Benzer bir konuşmayı da Anadolu Üniversitesi Rektörü Prof. Dr. Engin Ataç, Maliye Bakanı Sümer Oral'ın karşısında yapıyor:

‘‘Üniversite öğretim elemanları ile öğretmenlerin kendilerinden beklenen görevleri yerine getirebilmesi için ivedilikle ücretlerinin artırılması gerekmektedir. Eğitim sistemimiz bu nedenle hızla kan kaybetmektedir.’’

Öğretim üyeleri adına konuşan Prof. Dr. Yasemin Yazan, beyin göçünün en önemli nedenlerinden birisinin yeterli ekonomik koşulların sağlanamaması olduğunu anlatırken, öğrenciler adına konuşan Kübra Çelikoğlu, şu samimi itirafta bulunuyor:

‘‘Mezun olduktan sonra okulumda akademik kariyer yapma isteğindeyim. Ancak bu mesleğin sağlayacağı maddi olanakların günümüz ekonomik şartlarında yetersiz kalması, araştırma görevlisi olma düşüncemi engelliyor. Bu nedenle, koşulların değişmemesi halinde özel sektöre yönelmek durumunda kalacağım.’’

*

Cumhurbaşkanı Sezer de konuşmalarında bu gerçeği kabul ediyor. Nitelikli öğretim elemanı yetersizliğinin en önemli nedeninin ‘Akçalı olanağın yetersizliği’ olduğunun altını çiziyor.

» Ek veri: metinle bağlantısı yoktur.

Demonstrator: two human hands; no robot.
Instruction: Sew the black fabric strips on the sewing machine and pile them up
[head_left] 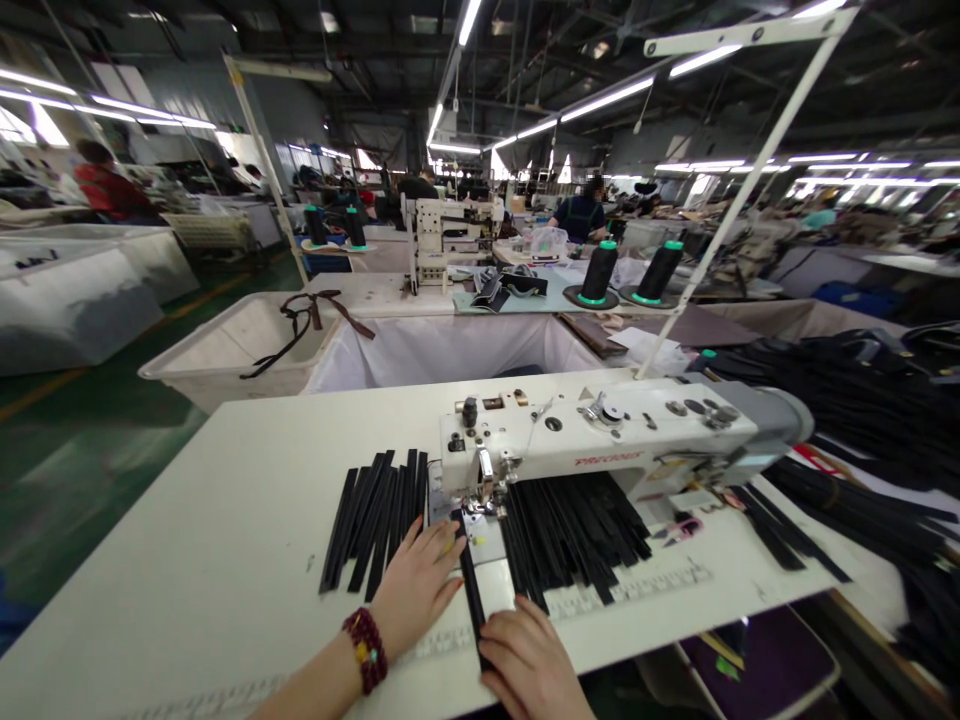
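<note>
A black strip [472, 585] runs from under the needle area of a white sewing machine [555, 440] toward the table's near edge. My left hand [420, 575] lies flat with fingers stretched out, its fingertips touching the strip's left edge just before the presser foot. Beaded bracelets circle that wrist. My right hand [529, 660] is closed on the strip's near end, its fingers bent over it. Left of the needle lies a batch of black strips [375, 515]. More black strips [577, 530] are spread under the machine arm.
Small pink-handled snips [682, 530] lie right of the strips. Behind the table [247, 500] stand a lined bin [450, 350] and a pale cart [225, 345]. Black thread cones [600, 272] stand farther back. Dark material [847, 400] is piled at right. Other people are at work beyond.
</note>
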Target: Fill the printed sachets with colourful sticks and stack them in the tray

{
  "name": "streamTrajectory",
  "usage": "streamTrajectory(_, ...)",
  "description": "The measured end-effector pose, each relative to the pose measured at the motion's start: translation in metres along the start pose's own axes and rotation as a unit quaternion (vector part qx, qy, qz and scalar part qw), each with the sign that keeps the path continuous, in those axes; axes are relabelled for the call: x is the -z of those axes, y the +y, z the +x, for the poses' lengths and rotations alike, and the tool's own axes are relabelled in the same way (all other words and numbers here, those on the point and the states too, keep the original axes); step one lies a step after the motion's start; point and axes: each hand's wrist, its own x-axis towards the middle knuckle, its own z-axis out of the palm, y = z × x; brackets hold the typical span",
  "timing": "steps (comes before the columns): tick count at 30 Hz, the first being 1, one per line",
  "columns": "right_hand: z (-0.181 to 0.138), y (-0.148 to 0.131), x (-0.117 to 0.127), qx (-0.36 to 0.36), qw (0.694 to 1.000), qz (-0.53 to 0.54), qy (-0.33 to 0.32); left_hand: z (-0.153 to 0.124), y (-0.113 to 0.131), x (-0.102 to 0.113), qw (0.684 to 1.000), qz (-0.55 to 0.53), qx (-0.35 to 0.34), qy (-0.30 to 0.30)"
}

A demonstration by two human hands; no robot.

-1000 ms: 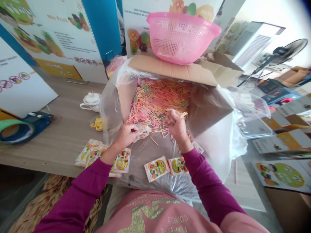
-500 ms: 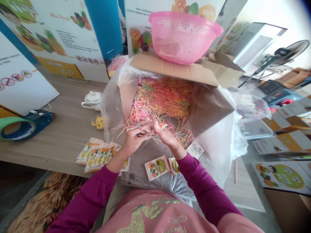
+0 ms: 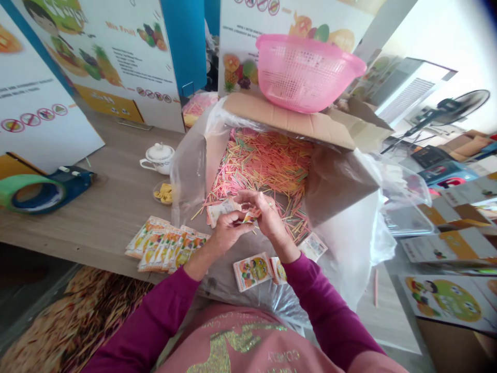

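Packet (image 3: 252, 215) pinched in left hand (image 3: 227, 229), with right hand (image 3: 271, 220) cupped close about it, grip there too hidden to tell, over near side of open carton (image 3: 287, 117) of coloured sticks (image 3: 267, 160), beyond printed sachets (image 3: 253, 271) on plastic sheet (image 3: 289, 299).

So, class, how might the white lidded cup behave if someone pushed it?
The white lidded cup looks like glazed ceramic, so probably stiff and breakable. Its shiny surface may feel slippery. The domed lid appears to rest on top, so it could rattle.
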Motion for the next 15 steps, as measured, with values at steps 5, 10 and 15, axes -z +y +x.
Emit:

Sezer, bu mesleğin yeniden çekici hale getirilmesi için öğretim elemanlarına sunulan olanakların iyileştirilmesi gerektiğini söylüyor ama, Maliye Bakanı Sümer Oral, ‘‘Bütçenin ve Türkiye'nin parasal gerçekleri ortada’’ diyor.

Bakan Oral, bize bir de şu sıkıntıyı aktarıyor:

‘‘Polis memurlarının fazla mesaileriyle ilgili küçük bir düzenleme yaptık. Diğer memurlar ayaklandı. Sadece eğitimcilere ve üniversite hocalarına yönelik bir düzenleme şansımız maalesef zor.

Enflasyonu düşürüyoruz. Borçlarımızı ödüyoruz. Ondan sonra, eğitime daha çok pay verip, personel ücretimizi düzeltme şansımız olacak.’’

Yani, maalesef müjde yok.

Batıklara milyar dolarlar var, ama Türkiye'nin yarınlarına yok.

Yok... Yok...

Pako'ya Keje'den teşekkürler

Sevgili Pako,

Babanın sana yazdığı mektupları, dün akşam benimki bir bir okudu bana.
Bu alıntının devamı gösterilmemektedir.